All these strange sounds were further emphasized by her arrangements, which were kept to minimalist essentials so that every nuance was highlighted in a way that brought focus and attention to the austerity of each composition. O Superman is a singular example of this approach as it rests upon a starkly simple vocal pulse with little more than vocoder enhanced spoken word accompaniment. Careful accents highlight the shifts in the extended arrangement of the piece until, near the end, it starts to open up and bloom before it finishes in a flutter of synth arpeggios.

Conceptually, the album uses the same kind of dispassionate observational disposition as David Byrne was doing with Talking Heads. Anderson offers commentary on life and culture and human nature while weaving in a subtle, but omnipresent sense of humor throughout each piece. Yet she also manages to place in those perfectly poignant moments along the way, like her heart warming “hi mom” in the middle of O Superman. Although she sounds emotionally distant on the surface, it always feels like her finger is still lightly touching a pulse of empathy and feeling throughout.

I bought the album when it came out on the strength of seeing the O Superman video on late night TV. The video for the song is just as innovative as the music and just as minimal and stark. The hook for the whole thing is the use of a small light which Anderson had inside her mouth, creating the strangest dehumanizing effect. It made her seem like some kind of android automaton in performance as she kept her motions slow, mechanical and deliberate, though with a dancer-like sense of grace and precision. It was enough to bring her to my attention and get her album in my collection.

2022-04-15

THE STRANGLERS - RATTUS NORVEGICUS @ 45

 

Celebrating 45 years since its release is the debut LP by The Stranglers, Rattus Norvegicus (aka, The Stranglers IV), which was issued on April 15th, 1977. It would become one of the biggest selling “punk” records of the year and set the band on a run of hit LPs and singles throughout the remainder of the decade and into the early 1980s.

The group was founded in 1974 by drummer, Jet Black (Brian Duffy), who had made good financially running a fleet of ice-cream vans and an off-license club by the time he reached his mid 30s. He’d had experience as a jazz drummer back in the late 1950s & early 1960s, but left the music world to pursue his business ventures. By 1974, the urge to return to music had surfaced and he set about recruiting blues musician Hugh Cornwell, classical guitarist Jean-Jacques Burnel (who took up the bass) and keyboardist Dave Greenfield. The group was initially known as the Guildford Stranglers, but dropped the geographic prefix before officially registering as a business on September 11th, 1974.

They proceeded to work the pub circuit in the UK until they came to some notice opening for US acts like Ramones and Patti Smith, which found them serendipitously being swept up in the burgeoning London punk scene. By the time their debut LP was released, they’d built up enough of a following that the LP and it’s attendant singles became some of the most successful releases to come from that scene. While they were an immediate hit with fans, the critics were suspicious. The band’s age and obvious technical proficiency set them outside the realm of snotty young three chord thrash, which was quickly becoming the accepted norm for the movement, even though its premier artists all colored outside those constricting lines.
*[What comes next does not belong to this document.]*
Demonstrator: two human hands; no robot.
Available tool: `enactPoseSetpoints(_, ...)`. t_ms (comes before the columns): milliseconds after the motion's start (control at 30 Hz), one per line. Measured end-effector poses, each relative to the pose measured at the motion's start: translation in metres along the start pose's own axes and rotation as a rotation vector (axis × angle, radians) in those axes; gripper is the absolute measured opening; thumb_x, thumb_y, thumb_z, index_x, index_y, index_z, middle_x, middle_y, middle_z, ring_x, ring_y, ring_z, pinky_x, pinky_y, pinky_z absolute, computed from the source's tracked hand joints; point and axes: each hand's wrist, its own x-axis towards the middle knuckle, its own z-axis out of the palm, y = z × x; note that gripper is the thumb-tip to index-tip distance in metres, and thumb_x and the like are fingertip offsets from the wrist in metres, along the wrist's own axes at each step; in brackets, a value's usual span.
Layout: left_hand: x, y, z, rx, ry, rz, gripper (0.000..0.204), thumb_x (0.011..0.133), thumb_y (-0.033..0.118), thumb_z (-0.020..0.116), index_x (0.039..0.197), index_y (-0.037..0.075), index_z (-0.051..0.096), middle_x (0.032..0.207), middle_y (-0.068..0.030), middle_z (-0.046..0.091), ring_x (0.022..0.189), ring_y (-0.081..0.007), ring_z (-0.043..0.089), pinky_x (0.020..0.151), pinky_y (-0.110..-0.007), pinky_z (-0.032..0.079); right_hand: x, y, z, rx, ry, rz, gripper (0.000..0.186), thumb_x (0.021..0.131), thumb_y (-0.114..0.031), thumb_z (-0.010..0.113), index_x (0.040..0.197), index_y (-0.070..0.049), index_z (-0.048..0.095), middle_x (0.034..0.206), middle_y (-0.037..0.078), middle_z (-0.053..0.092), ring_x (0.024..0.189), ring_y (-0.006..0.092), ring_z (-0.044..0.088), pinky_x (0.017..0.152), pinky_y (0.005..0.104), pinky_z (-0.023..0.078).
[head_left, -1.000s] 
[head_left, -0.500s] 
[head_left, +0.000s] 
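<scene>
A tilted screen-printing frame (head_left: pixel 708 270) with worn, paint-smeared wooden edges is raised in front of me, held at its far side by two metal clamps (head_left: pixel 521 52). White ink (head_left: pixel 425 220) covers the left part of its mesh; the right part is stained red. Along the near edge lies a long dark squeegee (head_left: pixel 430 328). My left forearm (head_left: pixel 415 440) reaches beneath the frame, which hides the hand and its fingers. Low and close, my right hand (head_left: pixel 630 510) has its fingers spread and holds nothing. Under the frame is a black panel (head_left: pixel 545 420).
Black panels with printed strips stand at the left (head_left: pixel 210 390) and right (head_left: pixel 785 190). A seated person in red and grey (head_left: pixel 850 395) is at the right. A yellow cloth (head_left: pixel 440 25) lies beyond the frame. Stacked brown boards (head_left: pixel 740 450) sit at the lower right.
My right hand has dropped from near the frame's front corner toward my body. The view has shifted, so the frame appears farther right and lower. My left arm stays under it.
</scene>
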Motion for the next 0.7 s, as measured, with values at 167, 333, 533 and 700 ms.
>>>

The Stranglers also embodied a literary articulation within their lyrics which set them well outside the more primal youth rebellion themes of their so-called peers.

The group themselves were not at all uncomfortable working within the punk zeitgeist and embraced its raw aesthetics, though they never held back on adding their own sense of sophistication to their work. They never dumbed themselves down in order to fit into that scene. Their debut LP, which was essentially a snapshot of their live set at the time, along with its two follow up releases, No More Heroes & Black & White, securely put them at the head of the pack of new bands dominating the UK charts in the late 1970s. In the ranks of the albums released at that time, it certainly captures the energy of the era while injecting a depth of content to the proceedings which was beyond most of their contemporaries of the day.